Support for cuSPARSE/spmm_blockedell in cupy v11

Description

From cuda 11.2, cusparse SpMM can be used for performing sparse matrix - dense matrix multiplication, where the sparse matrix is represented in Blocked-ELL format (see https://github.com/NVIDIA/CUDALibrarySamples/blob/master/cuSPARSE/spmm_blockedell/spmm_blockedell_example.cpp).

This feature does not seem to be included in cupy v11.xx.

Am I missing something or was this particular functionality of cusparse spMM not linked to cupy yet?

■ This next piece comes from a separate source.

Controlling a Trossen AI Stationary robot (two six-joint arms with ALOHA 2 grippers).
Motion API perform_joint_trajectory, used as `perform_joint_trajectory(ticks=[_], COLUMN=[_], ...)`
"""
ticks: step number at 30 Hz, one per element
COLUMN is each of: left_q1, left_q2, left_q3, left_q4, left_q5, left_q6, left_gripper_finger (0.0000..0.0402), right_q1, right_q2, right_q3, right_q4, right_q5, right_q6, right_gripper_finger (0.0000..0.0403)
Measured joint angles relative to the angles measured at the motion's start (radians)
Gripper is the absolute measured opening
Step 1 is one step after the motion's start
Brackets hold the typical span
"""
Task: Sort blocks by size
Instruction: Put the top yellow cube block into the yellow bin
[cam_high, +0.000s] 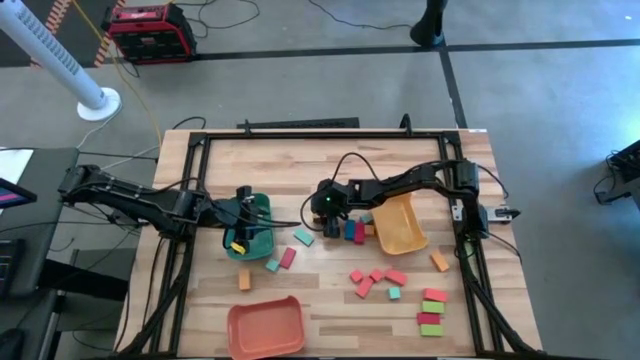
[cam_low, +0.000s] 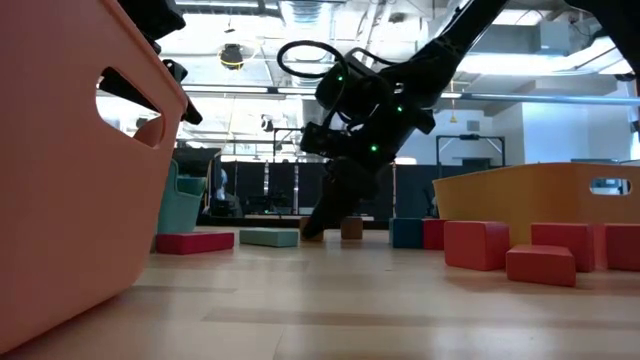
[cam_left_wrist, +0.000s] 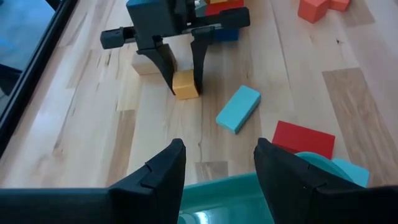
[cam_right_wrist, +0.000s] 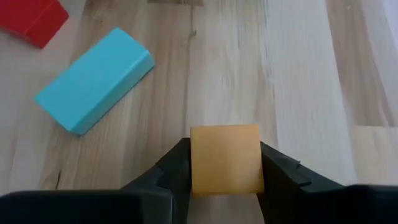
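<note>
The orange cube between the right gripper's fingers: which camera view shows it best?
The right wrist view: the orange cube fills the gap in the right gripper. The left wrist view shows it smaller; the low view only partly; the high view hides it.

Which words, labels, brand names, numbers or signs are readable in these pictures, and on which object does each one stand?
None can be read.
Red and black case on the floor: pale marking on top, too small to read.
Blocks, including the orange cube between the right gripper fingers and the teal block: plain faces.
Trays, such as the salmon-red tray: no text visible.
</note>
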Motion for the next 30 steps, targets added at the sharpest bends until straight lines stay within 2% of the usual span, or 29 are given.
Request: perform_joint_trajectory(ticks=[4, 9, 13, 19, 26, 30], left_q1=[0.0, 0.0, 0.0, 0.0, 0.0, 0.0], left_q2=[0.0, 0.0, 0.0, 0.0, 0.0, 0.0], left_q3=[0.0, 0.0, 0.0, 0.0, 0.0, 0.0], left_q4=[0.0, -0.012, -0.018, -0.026, -0.061, -0.074], left_q5=[0.0, 0.0, 0.0, 0.0, 0.053, 0.055], left_q6=[0.0, 0.0, 0.002, 0.0, -0.025, -0.031], left_gripper_finger=[0.0181, 0.0181, 0.0181, 0.0181, 0.0181, 0.0181], right_q1=[0.007, 0.026, 0.042, 0.062, 0.08, 0.102], right_q2=[-0.006, -0.041, -0.114, -0.263, -0.389, -0.418], right_q3=[0.002, 0.055, 0.099, 0.1, 0.101, 0.101], right_q4=[-0.014, -0.178, -0.258, -0.34, -0.595, -0.759], right_q5=[0.001, 0.002, 0.004, 0.02, 0.116, 0.153], right_q6=[0.017, 0.02, 0.019, 0.019, 0.103, 0.179], right_gripper_finger=[0.016, 0.0171, 0.018, 0.0161, 0.0184, 0.0176])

Is there a plan to do so ?

Thanks in advance.

Additional Information

I have looked into including spmm_blockedell and related routines by modifying the cupy_backends (cusparse.pyx, cusparse.cpp, cupy_cusparse.h) but, with minimum knowledge of the cupy source code, I am not sure if what I am trying will get me anywhere. The biggest hurdle seems to be the addition of the needed Python wrapper for cusparseCreateBlockedEll, etc.

Is there a simpler way to get this spmm_blockedell work within cupy?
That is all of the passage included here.